■ Assignment ■
Below are some records. Print exactly the lines between the one holding "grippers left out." and the one holding "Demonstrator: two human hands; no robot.", inclusive, and nothing else.

___ Recorded data ___

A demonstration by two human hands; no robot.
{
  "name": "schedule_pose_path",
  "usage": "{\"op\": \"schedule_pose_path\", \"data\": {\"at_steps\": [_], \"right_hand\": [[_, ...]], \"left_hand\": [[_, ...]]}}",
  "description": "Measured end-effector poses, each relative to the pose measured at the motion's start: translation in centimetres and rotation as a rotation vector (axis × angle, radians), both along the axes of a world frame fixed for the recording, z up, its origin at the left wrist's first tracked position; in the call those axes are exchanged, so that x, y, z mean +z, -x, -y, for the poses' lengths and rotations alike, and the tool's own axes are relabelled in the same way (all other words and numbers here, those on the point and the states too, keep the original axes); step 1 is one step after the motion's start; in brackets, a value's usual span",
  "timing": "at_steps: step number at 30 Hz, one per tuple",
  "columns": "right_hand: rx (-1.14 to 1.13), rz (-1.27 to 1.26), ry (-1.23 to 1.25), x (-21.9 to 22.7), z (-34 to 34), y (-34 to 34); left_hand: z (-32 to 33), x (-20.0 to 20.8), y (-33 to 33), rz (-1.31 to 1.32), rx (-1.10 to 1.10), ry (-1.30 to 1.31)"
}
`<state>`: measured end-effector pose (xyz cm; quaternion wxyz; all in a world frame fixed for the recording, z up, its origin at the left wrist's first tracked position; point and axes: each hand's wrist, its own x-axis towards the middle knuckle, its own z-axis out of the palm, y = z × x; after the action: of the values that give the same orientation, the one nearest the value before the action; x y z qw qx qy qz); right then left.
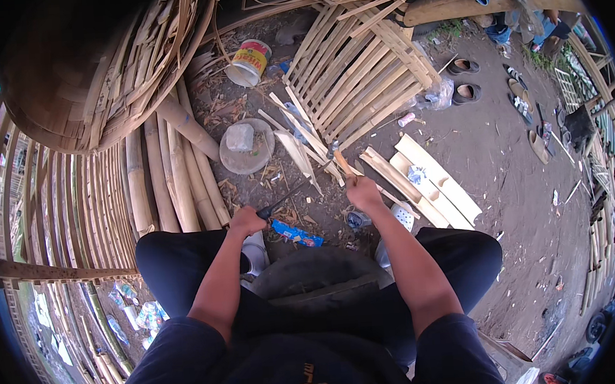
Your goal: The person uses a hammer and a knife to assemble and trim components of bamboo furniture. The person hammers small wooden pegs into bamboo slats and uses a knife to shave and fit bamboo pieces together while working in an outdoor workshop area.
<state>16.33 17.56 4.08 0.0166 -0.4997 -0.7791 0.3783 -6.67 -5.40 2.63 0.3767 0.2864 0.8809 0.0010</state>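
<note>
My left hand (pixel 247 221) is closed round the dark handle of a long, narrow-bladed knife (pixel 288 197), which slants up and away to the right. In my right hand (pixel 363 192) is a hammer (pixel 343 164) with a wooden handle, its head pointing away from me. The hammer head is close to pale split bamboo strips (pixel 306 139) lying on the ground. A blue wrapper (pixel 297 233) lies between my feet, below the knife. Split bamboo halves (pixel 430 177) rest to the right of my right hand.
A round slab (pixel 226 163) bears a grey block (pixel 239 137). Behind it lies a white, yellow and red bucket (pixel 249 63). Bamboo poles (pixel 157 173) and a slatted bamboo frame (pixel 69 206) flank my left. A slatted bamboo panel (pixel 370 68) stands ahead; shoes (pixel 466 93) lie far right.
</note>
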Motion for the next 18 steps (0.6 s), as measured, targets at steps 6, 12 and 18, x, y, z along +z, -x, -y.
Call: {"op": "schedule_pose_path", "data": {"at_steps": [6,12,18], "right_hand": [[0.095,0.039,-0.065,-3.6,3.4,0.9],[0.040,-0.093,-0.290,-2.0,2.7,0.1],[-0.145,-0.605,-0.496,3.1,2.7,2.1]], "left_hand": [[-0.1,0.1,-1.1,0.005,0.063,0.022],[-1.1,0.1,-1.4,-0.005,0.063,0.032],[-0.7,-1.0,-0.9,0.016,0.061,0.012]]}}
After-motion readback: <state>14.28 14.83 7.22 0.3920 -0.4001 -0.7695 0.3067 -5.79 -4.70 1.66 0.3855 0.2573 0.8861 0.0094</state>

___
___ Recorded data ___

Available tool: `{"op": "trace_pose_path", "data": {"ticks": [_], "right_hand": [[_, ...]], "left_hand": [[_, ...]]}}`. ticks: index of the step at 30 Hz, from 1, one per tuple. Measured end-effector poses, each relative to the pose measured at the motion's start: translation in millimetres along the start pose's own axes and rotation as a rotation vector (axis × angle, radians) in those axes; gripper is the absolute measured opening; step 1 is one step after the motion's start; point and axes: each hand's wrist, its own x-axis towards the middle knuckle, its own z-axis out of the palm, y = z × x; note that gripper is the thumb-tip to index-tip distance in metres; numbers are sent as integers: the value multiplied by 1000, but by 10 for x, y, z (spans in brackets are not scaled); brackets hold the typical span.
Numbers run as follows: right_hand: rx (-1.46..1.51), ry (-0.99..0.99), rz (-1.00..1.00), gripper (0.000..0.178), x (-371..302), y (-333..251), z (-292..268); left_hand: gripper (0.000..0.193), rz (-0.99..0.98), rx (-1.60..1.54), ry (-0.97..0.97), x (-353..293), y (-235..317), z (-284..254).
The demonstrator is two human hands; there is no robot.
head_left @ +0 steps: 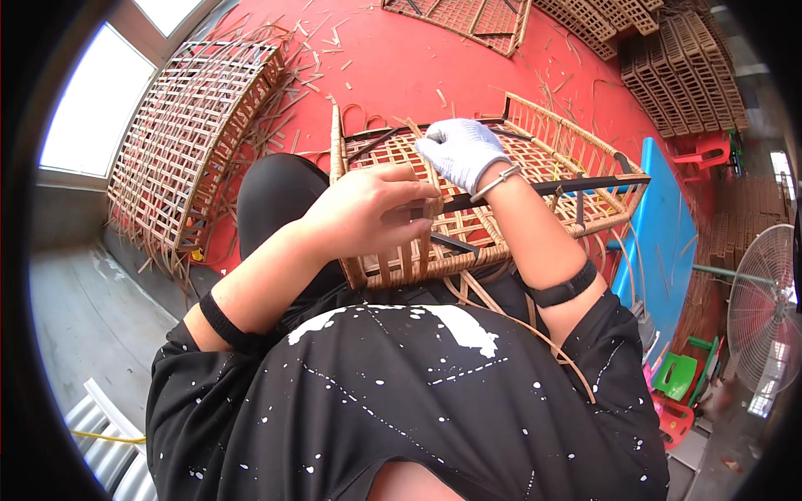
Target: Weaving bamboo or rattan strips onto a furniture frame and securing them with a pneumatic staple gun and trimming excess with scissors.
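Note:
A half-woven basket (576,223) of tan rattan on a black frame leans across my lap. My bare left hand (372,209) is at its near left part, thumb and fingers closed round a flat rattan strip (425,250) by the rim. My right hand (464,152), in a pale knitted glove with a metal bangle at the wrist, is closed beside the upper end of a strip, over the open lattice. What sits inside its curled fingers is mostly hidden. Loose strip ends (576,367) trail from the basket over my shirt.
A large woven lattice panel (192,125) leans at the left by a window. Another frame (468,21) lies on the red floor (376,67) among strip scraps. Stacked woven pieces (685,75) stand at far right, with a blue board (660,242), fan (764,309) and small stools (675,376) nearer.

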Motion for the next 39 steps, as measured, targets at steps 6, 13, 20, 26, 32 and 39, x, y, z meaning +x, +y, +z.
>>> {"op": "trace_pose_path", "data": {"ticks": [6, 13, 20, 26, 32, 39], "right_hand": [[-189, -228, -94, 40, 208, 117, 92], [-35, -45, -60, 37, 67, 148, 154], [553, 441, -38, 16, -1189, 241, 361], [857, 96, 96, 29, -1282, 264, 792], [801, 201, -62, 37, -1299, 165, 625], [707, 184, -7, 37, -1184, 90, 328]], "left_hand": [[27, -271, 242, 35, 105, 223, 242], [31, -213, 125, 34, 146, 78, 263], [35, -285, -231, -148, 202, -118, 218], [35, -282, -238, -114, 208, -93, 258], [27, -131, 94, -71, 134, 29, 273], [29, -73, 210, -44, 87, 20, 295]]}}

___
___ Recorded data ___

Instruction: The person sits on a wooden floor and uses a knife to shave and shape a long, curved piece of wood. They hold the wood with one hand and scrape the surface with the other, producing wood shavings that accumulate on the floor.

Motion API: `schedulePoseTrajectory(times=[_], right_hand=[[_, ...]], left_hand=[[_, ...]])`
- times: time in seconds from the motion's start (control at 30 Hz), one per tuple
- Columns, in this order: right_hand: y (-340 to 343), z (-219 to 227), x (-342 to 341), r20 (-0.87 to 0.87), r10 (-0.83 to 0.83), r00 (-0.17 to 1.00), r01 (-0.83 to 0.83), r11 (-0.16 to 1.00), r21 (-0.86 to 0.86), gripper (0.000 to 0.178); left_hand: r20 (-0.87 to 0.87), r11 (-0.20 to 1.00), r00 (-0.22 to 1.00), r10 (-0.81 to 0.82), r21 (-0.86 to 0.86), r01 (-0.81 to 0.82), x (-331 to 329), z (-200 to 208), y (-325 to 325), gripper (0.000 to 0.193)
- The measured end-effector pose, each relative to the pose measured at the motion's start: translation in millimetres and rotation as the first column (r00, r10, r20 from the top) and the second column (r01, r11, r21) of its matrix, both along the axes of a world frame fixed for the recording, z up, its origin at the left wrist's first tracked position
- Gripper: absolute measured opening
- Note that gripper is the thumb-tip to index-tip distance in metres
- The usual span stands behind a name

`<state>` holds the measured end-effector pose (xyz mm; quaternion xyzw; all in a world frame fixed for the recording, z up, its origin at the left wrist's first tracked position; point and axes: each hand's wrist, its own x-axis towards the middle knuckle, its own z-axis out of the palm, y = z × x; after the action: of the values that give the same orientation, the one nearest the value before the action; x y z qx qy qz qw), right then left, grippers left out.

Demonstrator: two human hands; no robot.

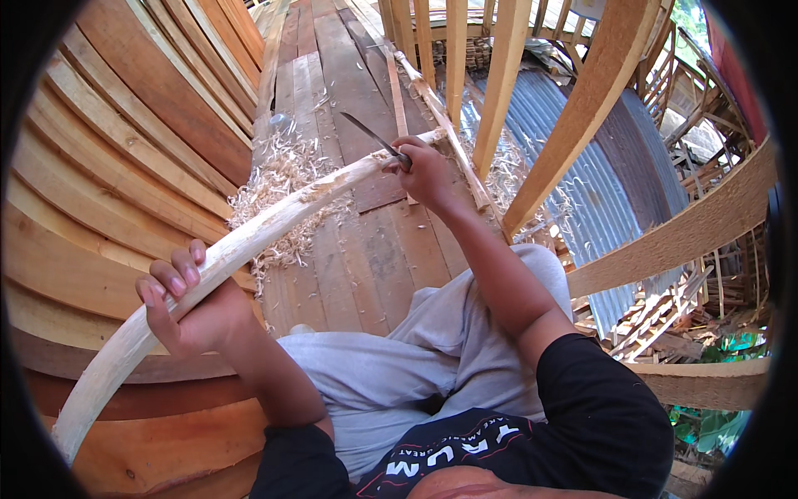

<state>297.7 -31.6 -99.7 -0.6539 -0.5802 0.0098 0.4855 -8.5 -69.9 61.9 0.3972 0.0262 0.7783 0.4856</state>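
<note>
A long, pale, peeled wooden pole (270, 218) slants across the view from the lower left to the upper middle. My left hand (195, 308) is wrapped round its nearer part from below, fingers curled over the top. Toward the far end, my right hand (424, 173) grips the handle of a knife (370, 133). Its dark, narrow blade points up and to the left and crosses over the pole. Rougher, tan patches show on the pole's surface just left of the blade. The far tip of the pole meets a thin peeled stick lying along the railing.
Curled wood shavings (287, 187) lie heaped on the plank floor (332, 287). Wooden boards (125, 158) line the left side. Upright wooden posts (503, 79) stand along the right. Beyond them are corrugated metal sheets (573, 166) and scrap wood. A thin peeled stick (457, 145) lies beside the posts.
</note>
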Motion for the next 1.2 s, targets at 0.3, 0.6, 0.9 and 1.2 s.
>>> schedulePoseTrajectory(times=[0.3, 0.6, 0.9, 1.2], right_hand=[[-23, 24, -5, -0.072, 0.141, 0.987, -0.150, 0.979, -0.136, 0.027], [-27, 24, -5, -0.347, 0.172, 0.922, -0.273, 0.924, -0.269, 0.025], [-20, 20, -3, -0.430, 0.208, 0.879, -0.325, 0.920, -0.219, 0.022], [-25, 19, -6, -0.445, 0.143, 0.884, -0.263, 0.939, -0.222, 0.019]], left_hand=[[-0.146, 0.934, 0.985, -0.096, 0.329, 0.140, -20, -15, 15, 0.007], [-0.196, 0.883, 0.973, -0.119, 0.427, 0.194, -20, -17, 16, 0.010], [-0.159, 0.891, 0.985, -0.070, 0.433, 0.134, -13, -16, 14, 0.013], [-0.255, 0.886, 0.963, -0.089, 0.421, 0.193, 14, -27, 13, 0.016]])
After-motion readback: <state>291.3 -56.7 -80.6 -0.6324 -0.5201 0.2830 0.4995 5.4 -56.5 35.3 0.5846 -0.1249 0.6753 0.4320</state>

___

■ Your solution ■
`<state>` holds the measured end-effector pose (xyz mm; quaternion xyzw; all in a world frame fixed for the recording, z up, its origin at the left wrist's first tracked position; point and axes: each hand's wrist, its own x-axis towards the middle knuckle, its own z-axis out of the palm, y = z × x; after the action: of the values that give the same orientation, the one nearest the value before the action; x y z qx qy qz qw), right then left, grippers left out.

Demonstrator: two human hands; no robot.

Nothing else is needed for this exercise.